Ilia Muromets

Il’ia Muromets

 

One of the foremost bogatyri in Russian epic poetry, the byliny. He is identified in the popular mind with the ideal hero-warrior who defends the state from foreign enemies when it is being torn apart by princely feuds. He exposes Prince Vladimir and the bandy-bellied boyars, their inability to repulse the enemy and their oppression of the people. During the 19th and 20th centuries various scholars (including N. P. Dash-kevich, M. G. Khalanskii, and Vs. F. Miller) attempted to find a prototype for Il’ia Muromets in the chronicles, but their endeavors proved fruitless. According to all the information currently known, the original Il’ia Muromets stories were composed between the 12th and 16th centuries, although individual works were written much later. The image of the bogatyr has inspired many writers, composers, painters, and film artists.

REFERENCES

Miller, V. Ekskursy v oblast’ russkogo narodnogo eposa. Moscow, 1892.
Skaftymov, A. P. Poetika i genezis by/in: Ocherki. Saratov, 1924.
Astakhova, A. M. Il’ia Muromets. Moscow-Leningrad, 1958.
Astakhova, A. M. Byliny: Itogi i problemy isucheniia. Moscow-Leningrad, 1966.
Propp, V. Ia. Russkii geroicheskii epos, 2nd ed. Moscow, 1958.

Il’ia Muromets

 

a four-engine airplane, with an engine power of 440 kilowatts (600 hp), a pay load of 1.5 tons, and a speed of 100 km/hr. Designed by Russian engineers and built in early 1914 at the Russko-Baltiiskii Plant in St. Petersburg. The Russkii Vitiaz’, the world’s first four-engine airplane, which was built at the same plant in the spring of 1913, was the forerunner of the Il’ia Muromets.

In June and July 1914 the Il’ia Muromets set a world record by flying from Kiev to St.

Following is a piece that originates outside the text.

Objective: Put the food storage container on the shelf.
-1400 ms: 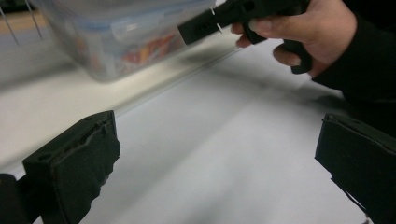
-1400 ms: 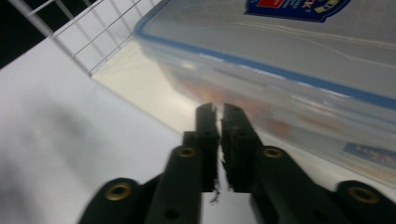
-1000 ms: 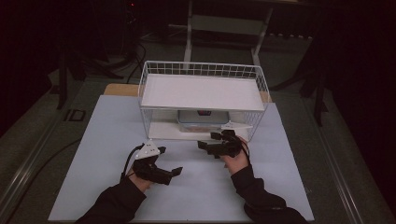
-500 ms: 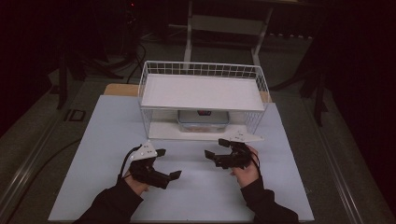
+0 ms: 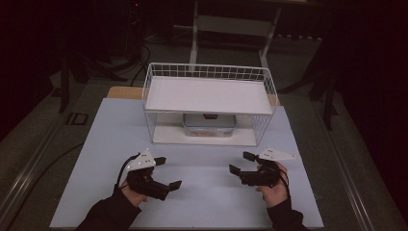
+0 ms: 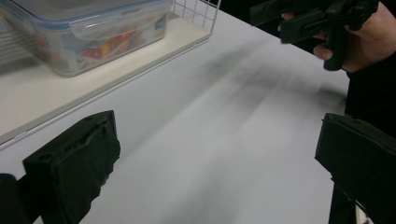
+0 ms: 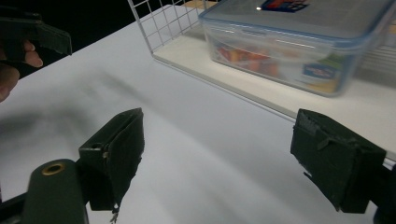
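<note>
A clear lidded plastic container (image 5: 209, 125) with colourful contents stands on the bottom board of a white wire rack (image 5: 208, 95), under its shelf. My left gripper (image 5: 168, 172) is held open over the white table, in front of the rack and to the left, with nothing between its fingers. My right gripper (image 5: 241, 162) is open too, in front of the rack and to the right, and holds nothing. The left gripper view has the container (image 6: 88, 32) far left beyond my open left gripper (image 6: 217, 158). The right gripper view has the container (image 7: 299, 42) ahead of my open right gripper (image 7: 224, 149).
The white tabletop (image 5: 202, 192) spreads between the two grippers. The rack's wire walls (image 5: 267, 86) rise around its top shelf. Dark floor, cables and a metal stand (image 5: 231, 24) lie beyond the table. In the left gripper view the person's other hand (image 6: 369, 32) holds the right gripper.
My right gripper has drawn back from the rack's front toward the near edge and a little to the right. The left gripper has barely shifted.
</note>
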The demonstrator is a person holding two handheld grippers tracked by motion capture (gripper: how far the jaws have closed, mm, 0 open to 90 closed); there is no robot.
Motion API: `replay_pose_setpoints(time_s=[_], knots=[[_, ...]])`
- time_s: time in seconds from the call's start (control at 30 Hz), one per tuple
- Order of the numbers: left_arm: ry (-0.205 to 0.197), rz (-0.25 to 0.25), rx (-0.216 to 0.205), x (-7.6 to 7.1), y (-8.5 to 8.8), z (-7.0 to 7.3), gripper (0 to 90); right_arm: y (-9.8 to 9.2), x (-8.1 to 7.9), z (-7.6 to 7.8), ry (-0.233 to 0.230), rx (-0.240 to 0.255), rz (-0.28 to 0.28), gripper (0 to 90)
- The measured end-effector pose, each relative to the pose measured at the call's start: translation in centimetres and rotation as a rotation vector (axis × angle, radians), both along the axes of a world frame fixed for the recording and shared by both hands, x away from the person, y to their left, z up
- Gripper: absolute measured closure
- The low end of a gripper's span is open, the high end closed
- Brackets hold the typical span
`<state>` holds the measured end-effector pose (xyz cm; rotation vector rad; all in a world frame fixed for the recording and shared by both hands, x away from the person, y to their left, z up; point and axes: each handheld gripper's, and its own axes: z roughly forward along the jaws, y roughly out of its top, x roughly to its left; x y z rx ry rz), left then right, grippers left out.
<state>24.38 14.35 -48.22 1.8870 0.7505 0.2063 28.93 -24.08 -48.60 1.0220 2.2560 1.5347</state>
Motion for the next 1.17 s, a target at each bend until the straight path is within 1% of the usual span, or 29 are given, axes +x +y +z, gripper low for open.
replay_pose_setpoints(time_s=[0.1,0.17,0.2,0.23,0.37,0.47,0.53,0.6,0.63,0.7,0.77,0.83,0.97,1.03,1.13,1.17], knots=[[-0.007,-0.001,0.000,-0.3,0.3,0.0,0.0,-1.3,-0.7,0.1,-0.007,0.009,-0.012,16.9],[-0.007,-0.001,0.000,-0.3,0.3,0.0,0.0,-1.5,-0.8,0.1,-0.005,0.016,-0.018,16.9],[-0.021,0.021,-0.006,-0.6,0.7,0.0,0.0,-2.1,-1.3,0.0,-0.004,0.020,-0.026,16.9],[-0.027,0.026,-0.012,-0.7,0.8,0.0,0.0,-2.3,-1.4,0.0,-0.004,0.016,-0.030,16.9],[-0.032,0.037,0.000,-1.2,1.4,0.0,0.0,-3.1,-2.3,-0.4,0.002,0.002,-0.038,16.9],[-0.025,0.046,0.005,-1.5,1.8,-0.2,0.0,-3.8,-2.9,-0.5,0.001,-0.001,-0.059,16.9],[-0.028,0.051,0.000,-1.7,2.1,-0.4,0.0,-4.2,-3.1,-0.6,0.002,-0.006,-0.066,16.9],[-0.030,0.052,0.003,-1.8,2.4,-0.5,0.0,-4.5,-3.3,-0.7,0.002,-0.008,-0.063,16.9],[-0.030,0.056,0.007,-1.8,2.6,-0.6,0.0,-4.6,-3.4,-0.8,0.000,-0.018,-0.059,16.8],[-0.042,0.059,0.012,-2.0,2.9,-0.8,0.0,-4.8,-3.5,-0.9,-0.011,-0.040,-0.058,16.9],[-0.040,0.072,0.014,-2.0,3.3,-1.1,0.0,-5.1,-3.5,-1.1,-0.021,-0.062,-0.060,17.0],[-0.027,0.082,0.001,-1.9,3.5,-1.3,0.0,-5.3,-3.6,-1.2,-0.016,-0.057,-0.065,17.0],[-0.030,0.090,-0.008,-1.9,3.6,-1.4,0.0,-5.4,-3.6,-1.5,0.000,-0.065,-0.065,17.2],[-0.035,0.097,-0.005,-1.8,3.7,-1.7,0.0,-5.4,-3.6,-1.7,0.010,-0.067,-0.057,17.2],[-0.030,0.100,-0.005,-1.8,3.7,-1.9,0.0,-5.4,-3.5,-1.7,0.010,-0.066,-0.050,17.2],[-0.026,0.100,0.001,-1.7,3.6,-2.0,0.0,-5.4,-3.5,-1.7,0.011,-0.065,-0.049,17.2]])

Petersburg in 14 hours and 38 minutes, with one stop. During World War I (1914–18) the world’s first heavy bombers (with a crew of eight) were built in Russia on the basis of the Il’ia Muromets. Their armament consisted of four to five machine guns (some models also had a 37-mm cannon); their bomb load was more than 700 kg, and they had internal bomb suspension, with mechanical bomb-release control, as well as compass and navigation equipment.